▶ **SOURCE DATA**

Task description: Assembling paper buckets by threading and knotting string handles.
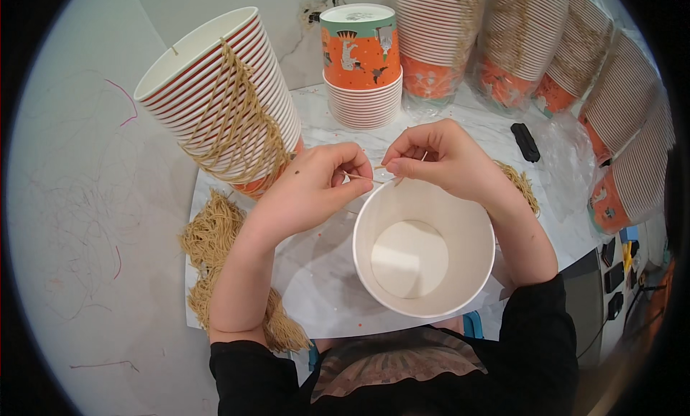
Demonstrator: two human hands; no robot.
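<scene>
A large white paper bucket [363,261] stands with its mouth up in front of me, and its bare inside and round bottom show. At its far rim my left hand [316,179] and my right hand [442,157] each pinch a thin tan string [379,167]. The fingertips are a short gap apart, and the string runs at the rim between them. Whether it passes through a hole in the rim is too small to tell. A thick bundle of tan strings [215,229] lies beside my left forearm. A smaller string bundle [519,186] is partly behind my right forearm.
A tall tilted stack of buckets [215,85] draped with strings stands at left. Behind are a short bucket stack [363,107] with an upside-down orange bucket [359,49] on top, and several plastic-wrapped stacks [521,35]. A black object [525,142] lies at right near crumpled clear plastic [564,157].
</scene>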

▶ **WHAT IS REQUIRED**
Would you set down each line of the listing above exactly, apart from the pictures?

▶ **EXERCISE SOLUTION**
Task description: Assembling paper buckets by threading and knotting string handles.
Demonstrator: two human hands; no robot.
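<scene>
A large white paper bucket [363,261] stands with its mouth up in front of me, and its bare inside and round bottom show. At its far rim my left hand [316,179] and my right hand [442,157] each pinch a thin tan string [379,167]. The fingertips are a short gap apart, and the string runs at the rim between them. Whether it passes through a hole in the rim is too small to tell. A thick bundle of tan strings [215,229] lies beside my left forearm. A smaller string bundle [519,186] is partly behind my right forearm.
A tall tilted stack of buckets [215,85] draped with strings stands at left. Behind are a short bucket stack [363,107] with an upside-down orange bucket [359,49] on top, and several plastic-wrapped stacks [521,35]. A black object [525,142] lies at right near crumpled clear plastic [564,157].
</scene>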

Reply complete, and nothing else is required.